I reached into my backpack for a handful of the shiny purple, green and gold plastic Mardi Gras New Orleans beads. I got off my barstool and walked to the IT guy. “It’s Mardi Gras. Would you like some beads?” He grinned and chose a bright green set. He put it on over his tan polo and touched them with wonder. I approached the trucker with the same question. He laughed heartily. “I’ve been in New Orleans when they’d throw these from the floats. Where did you get these?”

I explained about our daughters, and he took a gold set.
My husband chose a purple string, and I popped them over his head with a kiss. He held them out from his chest and ran his fingers over the shiny plastic. He said, so quietly that only I could hear, “The purple is symbolic of justice.” I shook my head and whispered, “How do you know this stuff?” He just grinned, and offered a set to the bartender, who chose a gold string.
“Gold is for power,” David told him, and the bartender, whose nametag read Kieran, stood a bit taller and grinned.
I took a handful of beads and walked down to the red-headed guy. “This is fun,” he said. He cocked his head a bit and looked at me. “Why are you doing this?”
“Well,” I answered, “if we’re all in a Holiday Inn bar in Boston on Mardi Gras, I think we need beads, right?”
He chuckled, then grew serious. “Can I take some beads to my mom tomorrow?”
We had plenty, and I told him to take as many as he wanted. He chose a couple of each color. He stretched the beads out lengthwise on the bar and smoothed the beads into parallel rivers. “My dad loved everything green.” He touched the length of shiny green beads. “I might put these on his headstone tomorrow.” I touched his arm lightly and nodded.
By this time, the young families had noticed something was going on. I approached each table slowly, careful to ask the moms, not the kids, if they’d like beads. The young parents seemed charmed, and asked for beads for their kids, not themselves. I gave them enough for everyone. I gave each kid two strings of beads, and they started comparing colors.
As I was walking back to the bar, I noticed the hostess staring wide-eyed at my journey around the tables. I walked over to her and offered her some beads. She beamed. Then she paused. “Could I, I mean, do you think I could take some home to my girls? I have to work tonight, and they’ll be asleep when I get home, but they’ll love them tomorrow.” I smiled and gave her six sets. She put two over her black shirt, and pocketed the others.

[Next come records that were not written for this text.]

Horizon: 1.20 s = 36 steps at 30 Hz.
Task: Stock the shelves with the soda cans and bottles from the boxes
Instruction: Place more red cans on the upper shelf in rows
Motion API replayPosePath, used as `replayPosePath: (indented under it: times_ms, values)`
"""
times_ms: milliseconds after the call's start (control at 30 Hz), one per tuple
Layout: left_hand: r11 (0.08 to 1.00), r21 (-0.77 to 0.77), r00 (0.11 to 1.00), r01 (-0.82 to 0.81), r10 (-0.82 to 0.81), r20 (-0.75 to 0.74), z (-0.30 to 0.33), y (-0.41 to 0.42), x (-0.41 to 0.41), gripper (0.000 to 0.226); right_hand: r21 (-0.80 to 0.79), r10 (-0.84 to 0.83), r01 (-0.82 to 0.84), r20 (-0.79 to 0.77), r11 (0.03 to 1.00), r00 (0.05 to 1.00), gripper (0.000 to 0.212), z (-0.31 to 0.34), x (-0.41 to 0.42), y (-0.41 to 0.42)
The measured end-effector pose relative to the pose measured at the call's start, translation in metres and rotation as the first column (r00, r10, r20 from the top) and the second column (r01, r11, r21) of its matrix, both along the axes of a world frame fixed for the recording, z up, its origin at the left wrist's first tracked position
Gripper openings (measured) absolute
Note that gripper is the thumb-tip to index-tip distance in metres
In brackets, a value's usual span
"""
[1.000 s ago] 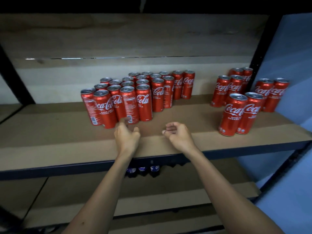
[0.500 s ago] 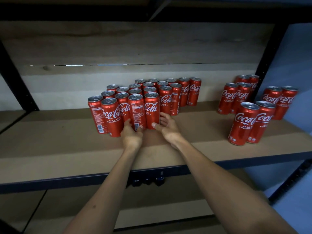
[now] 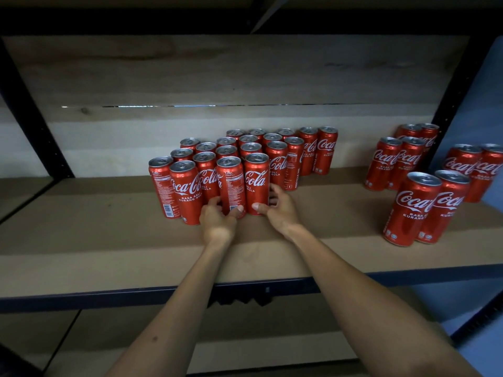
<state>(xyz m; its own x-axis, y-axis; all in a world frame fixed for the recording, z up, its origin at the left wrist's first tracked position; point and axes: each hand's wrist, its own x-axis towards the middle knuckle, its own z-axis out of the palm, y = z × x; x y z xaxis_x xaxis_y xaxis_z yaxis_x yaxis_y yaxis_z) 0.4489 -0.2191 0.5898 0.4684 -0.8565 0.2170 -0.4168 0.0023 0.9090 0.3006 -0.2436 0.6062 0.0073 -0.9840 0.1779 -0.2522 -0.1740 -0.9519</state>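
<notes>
Head camera, looking forward and down at a brown shelf (image 3: pixel 109 240) in a dark metal rack. Two bare arms reach in from below.

A tight block of red soda cans (image 3: pixel 245 156) stands upright in slanted rows at the middle of the shelf, running back toward the wooden rear panel (image 3: pixel 217 72). The left hand (image 3: pixel 217 221) curls round the base of one front can (image 3: pixel 231 183), thumb on its near face and fingers wrapped behind its left side. The right hand (image 3: pixel 280 210) grips the neighbouring front can (image 3: pixel 257 180) the same way, thumb pressed low on its front and fingers round its right side. The two cans touch each other and the block behind them.

A smaller group of cans (image 3: pixel 419 202) stands well apart at the right end of the shelf, near the rack post (image 3: pixel 449 104) and a blue wall (image 3: pixel 476 148). Dark bottle tops (image 3: pixel 239 300) barely show beneath the shelf edge, too dim to identify. No boxes are in view.

The step in hand looks like setting or squaring up the two front cans against the block. The next move probably calls for a light, even push so both sit flush without toppling the rows, then letting go and drawing the hands back for more stock.
</notes>
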Motion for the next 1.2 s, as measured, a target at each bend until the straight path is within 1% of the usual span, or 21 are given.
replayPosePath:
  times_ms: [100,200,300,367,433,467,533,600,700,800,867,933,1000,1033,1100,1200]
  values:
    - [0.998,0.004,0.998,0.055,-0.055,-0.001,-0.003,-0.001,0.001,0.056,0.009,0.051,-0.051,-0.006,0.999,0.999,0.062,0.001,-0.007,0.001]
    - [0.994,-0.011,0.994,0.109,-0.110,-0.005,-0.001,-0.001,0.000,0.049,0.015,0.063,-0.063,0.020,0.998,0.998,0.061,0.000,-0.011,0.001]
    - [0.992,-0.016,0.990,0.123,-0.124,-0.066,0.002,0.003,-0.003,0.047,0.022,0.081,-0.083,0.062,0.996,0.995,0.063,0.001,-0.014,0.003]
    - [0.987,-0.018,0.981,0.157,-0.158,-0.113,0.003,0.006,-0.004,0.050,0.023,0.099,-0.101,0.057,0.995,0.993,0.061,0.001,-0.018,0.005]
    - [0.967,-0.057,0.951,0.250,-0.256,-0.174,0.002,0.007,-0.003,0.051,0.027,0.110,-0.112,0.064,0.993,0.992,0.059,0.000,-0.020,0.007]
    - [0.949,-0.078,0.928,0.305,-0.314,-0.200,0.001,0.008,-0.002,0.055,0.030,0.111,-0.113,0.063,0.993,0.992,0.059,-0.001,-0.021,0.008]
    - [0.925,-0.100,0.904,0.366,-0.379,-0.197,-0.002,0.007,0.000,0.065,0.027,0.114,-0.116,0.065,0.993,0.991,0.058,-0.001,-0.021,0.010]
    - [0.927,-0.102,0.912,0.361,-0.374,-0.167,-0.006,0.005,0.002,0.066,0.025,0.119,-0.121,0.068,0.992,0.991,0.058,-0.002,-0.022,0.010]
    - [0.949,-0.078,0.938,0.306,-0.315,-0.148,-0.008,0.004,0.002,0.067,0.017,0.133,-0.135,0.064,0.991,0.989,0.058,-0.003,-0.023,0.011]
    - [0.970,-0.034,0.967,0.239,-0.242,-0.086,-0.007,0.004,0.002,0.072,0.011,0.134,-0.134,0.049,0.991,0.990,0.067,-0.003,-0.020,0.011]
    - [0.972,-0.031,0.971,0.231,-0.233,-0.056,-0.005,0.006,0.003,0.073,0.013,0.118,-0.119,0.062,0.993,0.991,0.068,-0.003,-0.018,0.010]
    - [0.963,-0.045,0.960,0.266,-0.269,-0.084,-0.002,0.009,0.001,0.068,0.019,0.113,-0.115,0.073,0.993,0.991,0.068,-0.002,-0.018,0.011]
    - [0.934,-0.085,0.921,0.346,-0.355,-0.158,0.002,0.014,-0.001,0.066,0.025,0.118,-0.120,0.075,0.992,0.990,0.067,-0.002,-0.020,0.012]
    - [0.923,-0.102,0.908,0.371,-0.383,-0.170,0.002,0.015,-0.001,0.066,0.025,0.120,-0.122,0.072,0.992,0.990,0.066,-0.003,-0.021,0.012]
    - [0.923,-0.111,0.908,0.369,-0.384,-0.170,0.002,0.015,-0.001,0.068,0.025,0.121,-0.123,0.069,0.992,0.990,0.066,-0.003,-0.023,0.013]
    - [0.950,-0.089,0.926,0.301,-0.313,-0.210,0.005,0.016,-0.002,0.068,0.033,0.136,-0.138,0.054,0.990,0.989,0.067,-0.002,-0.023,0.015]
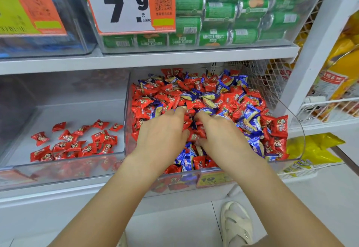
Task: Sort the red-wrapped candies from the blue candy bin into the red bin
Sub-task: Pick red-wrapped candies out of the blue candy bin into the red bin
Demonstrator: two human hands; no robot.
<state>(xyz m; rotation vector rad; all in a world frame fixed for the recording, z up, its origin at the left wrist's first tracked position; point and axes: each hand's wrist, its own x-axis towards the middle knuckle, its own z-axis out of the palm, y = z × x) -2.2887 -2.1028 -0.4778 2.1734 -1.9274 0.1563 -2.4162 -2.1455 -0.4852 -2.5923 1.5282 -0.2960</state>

By this point, everyone was talking to everyone else. Even with no music, with a view of the slushy parking lot, it felt like a party. One of the young dads came over to the bar and joined the conversation. The two families with kids were talking and laughing, and the hostess joined them. Two men in their forties walked in and quickly joined the group. I still had beads enough for both of them.
David paid for our drinks and snacks, and helped me on with my coat. I handed the rest of our beads to Kieran, who promised to share them with whoever else came into the bar that night. As we passed the red-headed guy, David said to him, “Green is for faith.”
The wind was whipping snow around the parking lot when we got out to our cars. David pulled me in for a hug, and we looked back through the windows framing the small bar, which looked cozy and lively from the cold spot between our cars. “So,” I asked him, “What are you giving up for Lent?”

“I think this year, I’ll add something instead.” He looked up at the stars, and his voice was drowned out by the commuter train rumbling by. He looked at me, really looked at me. “I’ll add a sense of wonder. It’s all around us anyway. We just have to notice.” He touched the set of beads around my neck. I had chosen green, without knowing what that meant.
The Holiday Inn bar in Boston in early March wasn’t Carnivale. It wasn’t Fat Tuesday in New Orleans. Yet it had the best of every great Mardi Gras celebration — connection and laughter and a sense of abundance even in the darkness of winter.